Samarinda, Kaltimnow.id – Pemerintah Provinsi Kalimantan Timur (Pemprov Kaltim) semakin serius memperkuat identitas budaya daerah melalui sektor pendidikan. Salah satu langkah strategisnya ialah menetapkan pembelajaran muatan lokal (Mulok) berbasis bahasa daerah sebagai mata pelajaran wajib di seluruh SMA se-Kaltim.
Kebijakan ini sekaligus menjadi bagian penting dalam mendukung Program Jaring Sosial dan Politik (Jospol) Kaltim, terutama pada aspek pengembangan budaya sebagai fondasi karakter masyarakat.
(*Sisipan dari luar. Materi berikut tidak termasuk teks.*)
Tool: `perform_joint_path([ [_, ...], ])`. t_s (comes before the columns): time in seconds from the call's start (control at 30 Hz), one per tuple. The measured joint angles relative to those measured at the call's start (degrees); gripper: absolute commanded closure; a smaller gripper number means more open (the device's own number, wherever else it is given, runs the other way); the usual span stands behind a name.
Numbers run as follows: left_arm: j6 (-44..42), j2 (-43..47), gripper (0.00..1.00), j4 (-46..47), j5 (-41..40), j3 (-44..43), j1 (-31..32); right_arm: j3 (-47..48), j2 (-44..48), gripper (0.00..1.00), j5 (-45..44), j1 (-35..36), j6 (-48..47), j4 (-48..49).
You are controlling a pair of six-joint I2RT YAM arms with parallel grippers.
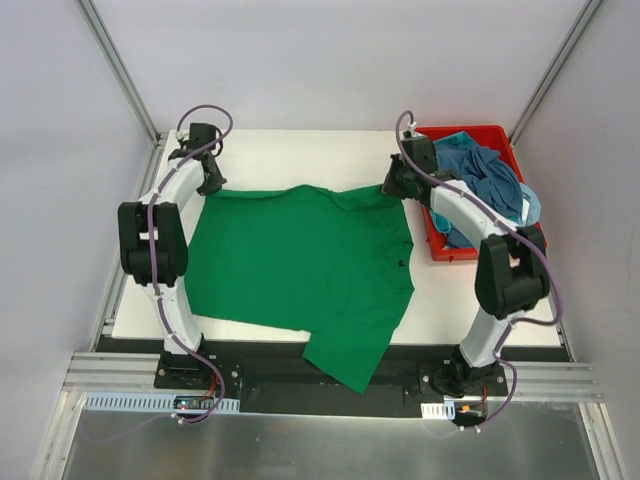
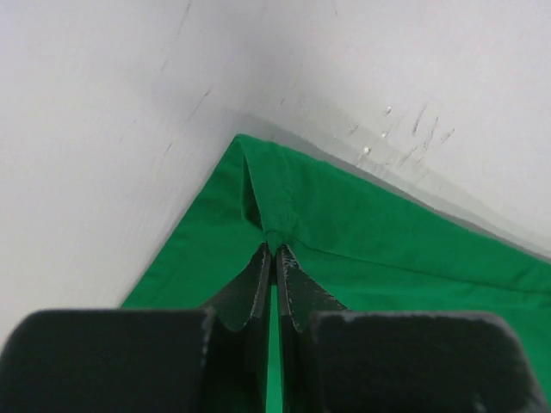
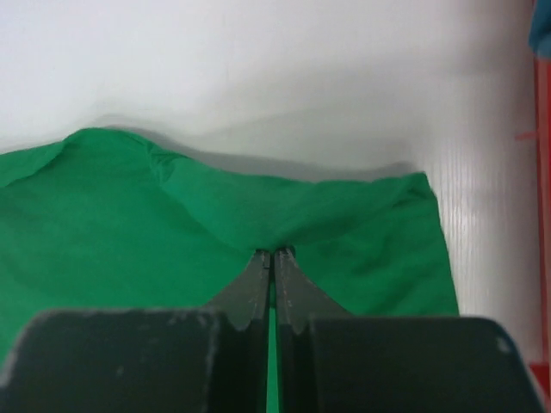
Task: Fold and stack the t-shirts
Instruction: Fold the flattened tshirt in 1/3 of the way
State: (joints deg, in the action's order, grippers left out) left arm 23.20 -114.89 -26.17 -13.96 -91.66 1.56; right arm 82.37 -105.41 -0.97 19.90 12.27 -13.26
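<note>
A green t-shirt (image 1: 300,262) lies spread on the white table, one sleeve hanging over the near edge. My left gripper (image 1: 210,180) is shut on the shirt's far left corner; the left wrist view shows the fabric (image 2: 344,232) pinched at the fingertips (image 2: 274,249). My right gripper (image 1: 393,186) is shut on the shirt's far right corner; the right wrist view shows the cloth (image 3: 129,232) puckered at its tips (image 3: 274,252). Blue t-shirts (image 1: 485,180) lie heaped in a red bin.
The red bin (image 1: 440,245) stands at the table's right side, close to my right arm. The white table (image 1: 290,160) has a bare strip behind the shirt. Enclosure walls surround the table.
</note>
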Motion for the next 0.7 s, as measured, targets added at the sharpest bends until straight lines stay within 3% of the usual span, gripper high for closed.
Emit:
perform_joint_path([
  [0.23,0.4,11.2,1.0,1.0,-0.1,7.6,-0.2,-12.2,12.6,1.0,5.0,0.0,4.1,-0.1],
  [0.4,0.4,14.4,1.0,1.6,-0.1,12.0,-0.4,-20.7,19.0,1.0,5.6,0.4,6.6,-1.2],
  [0.7,0.9,17.0,1.0,1.5,0.0,17.3,-2.8,-23.2,27.5,1.0,5.8,1.4,9.5,-5.9],
])
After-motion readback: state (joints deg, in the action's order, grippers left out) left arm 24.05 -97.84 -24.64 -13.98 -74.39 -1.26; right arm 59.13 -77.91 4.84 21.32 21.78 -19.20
Dinas Pendidikan dan Kebudayaan (Disdikbud) Kaltim kini memasuki tahap finalisasi kurikulum Mulok Bahasa Daerah untuk kelas XII, setelah lebih dulu menyelesaikan kurikulum kelas X pada 2023 dan kelas XI pada 2024. Dengan demikian, seluruh jenjang SMA akan siap menerapkan pembelajaran Mulok secara utuh pada tahun ajaran mendatang.
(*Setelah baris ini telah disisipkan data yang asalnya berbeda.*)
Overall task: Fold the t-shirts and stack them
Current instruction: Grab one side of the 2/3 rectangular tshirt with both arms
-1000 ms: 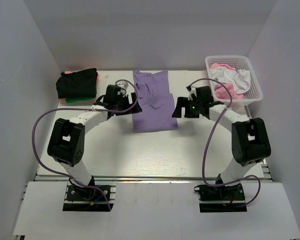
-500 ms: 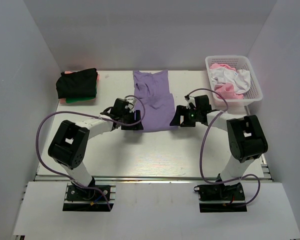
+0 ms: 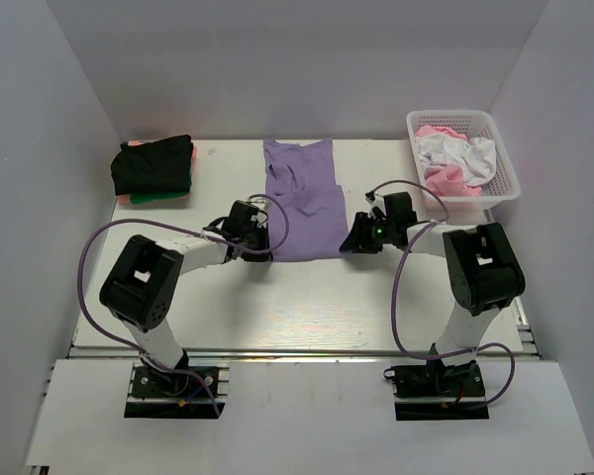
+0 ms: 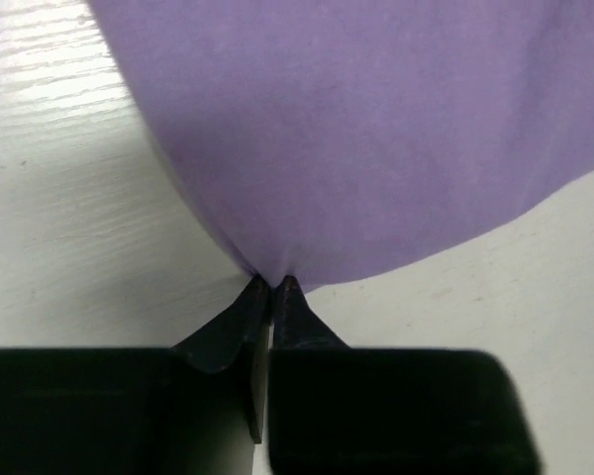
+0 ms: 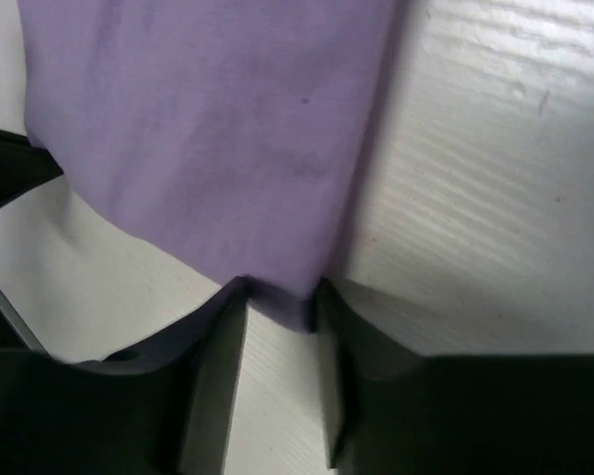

“Ini proyek jangka panjang yang kami rancang sejak 2023. Tahun depan, seluruh jenjang—kelas 10, 11, hingga 12—sudah lengkap melaksanakan Mulok Bahasa Daerah,” ujar Subkoordinator Kurikulum dan Penilaian Disdikbud Kaltim, Atik Sulistiowati, Minggu (16/11/2025).
Langkah percepatan penerapan Mulok ini bukan tanpa alasan. Hasil riset Balitbangda Kaltim menunjukkan sejumlah bahasa daerah berada dalam kondisi kritis, termasuk Bahasa Kutai Muara Kaman yang kini tergolong terancam kehilangan penutur asli.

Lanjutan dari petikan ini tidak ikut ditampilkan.